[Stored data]
■ ■ ■
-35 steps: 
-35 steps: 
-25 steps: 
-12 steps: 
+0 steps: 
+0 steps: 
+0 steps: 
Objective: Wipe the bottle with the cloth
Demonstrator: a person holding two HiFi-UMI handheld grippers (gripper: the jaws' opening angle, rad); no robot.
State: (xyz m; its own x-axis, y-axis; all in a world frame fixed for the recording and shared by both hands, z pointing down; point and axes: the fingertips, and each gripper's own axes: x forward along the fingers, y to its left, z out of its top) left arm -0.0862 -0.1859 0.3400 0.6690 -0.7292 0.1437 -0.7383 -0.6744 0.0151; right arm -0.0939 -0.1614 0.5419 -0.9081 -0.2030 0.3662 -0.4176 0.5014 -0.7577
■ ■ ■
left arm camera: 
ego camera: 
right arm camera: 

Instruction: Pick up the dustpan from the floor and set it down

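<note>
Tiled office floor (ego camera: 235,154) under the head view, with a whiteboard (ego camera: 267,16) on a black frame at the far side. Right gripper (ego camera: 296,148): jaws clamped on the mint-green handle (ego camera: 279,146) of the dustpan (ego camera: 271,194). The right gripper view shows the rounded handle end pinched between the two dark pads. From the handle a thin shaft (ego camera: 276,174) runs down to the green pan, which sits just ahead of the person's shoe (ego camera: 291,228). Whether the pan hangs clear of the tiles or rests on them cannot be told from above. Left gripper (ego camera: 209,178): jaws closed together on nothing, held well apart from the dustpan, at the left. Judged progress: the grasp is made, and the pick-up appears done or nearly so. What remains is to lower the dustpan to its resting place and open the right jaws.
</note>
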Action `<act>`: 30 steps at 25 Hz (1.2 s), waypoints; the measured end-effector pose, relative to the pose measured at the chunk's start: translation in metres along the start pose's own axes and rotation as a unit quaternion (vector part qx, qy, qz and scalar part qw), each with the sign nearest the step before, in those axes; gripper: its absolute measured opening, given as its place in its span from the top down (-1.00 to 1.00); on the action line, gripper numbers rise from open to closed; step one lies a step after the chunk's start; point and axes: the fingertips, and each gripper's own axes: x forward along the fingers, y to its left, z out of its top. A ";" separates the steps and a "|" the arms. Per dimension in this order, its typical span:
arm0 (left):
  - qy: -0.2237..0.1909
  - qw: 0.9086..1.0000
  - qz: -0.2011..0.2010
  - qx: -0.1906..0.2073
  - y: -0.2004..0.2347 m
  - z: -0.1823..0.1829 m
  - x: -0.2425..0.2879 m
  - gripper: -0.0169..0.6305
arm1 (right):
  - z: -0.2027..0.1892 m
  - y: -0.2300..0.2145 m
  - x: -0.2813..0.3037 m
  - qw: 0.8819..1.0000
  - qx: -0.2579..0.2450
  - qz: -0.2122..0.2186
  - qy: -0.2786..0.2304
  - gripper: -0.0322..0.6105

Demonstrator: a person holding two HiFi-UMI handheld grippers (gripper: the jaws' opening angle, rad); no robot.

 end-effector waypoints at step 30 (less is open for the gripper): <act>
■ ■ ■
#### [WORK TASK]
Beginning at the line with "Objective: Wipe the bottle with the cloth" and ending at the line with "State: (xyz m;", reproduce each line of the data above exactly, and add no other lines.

#### [TASK OUTPUT]
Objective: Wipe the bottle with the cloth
Demonstrator: a person holding two HiFi-UMI handheld grippers (gripper: the jaws' opening angle, rad); no robot.
State: (xyz m; its own x-axis, y-axis; all in a world frame fixed for the recording and shared by both hands, z pointing down; point and axes: the fingertips, and each gripper's own axes: x forward along the fingers, y to its left, z out of its top) left arm -0.0862 -0.1859 0.3400 0.6690 -0.7292 0.1437 -0.7383 -0.6744 0.0151; right arm -0.0939 -0.1614 0.5419 -0.9081 -0.2030 0.3662 -0.4176 0.5014 -0.7577

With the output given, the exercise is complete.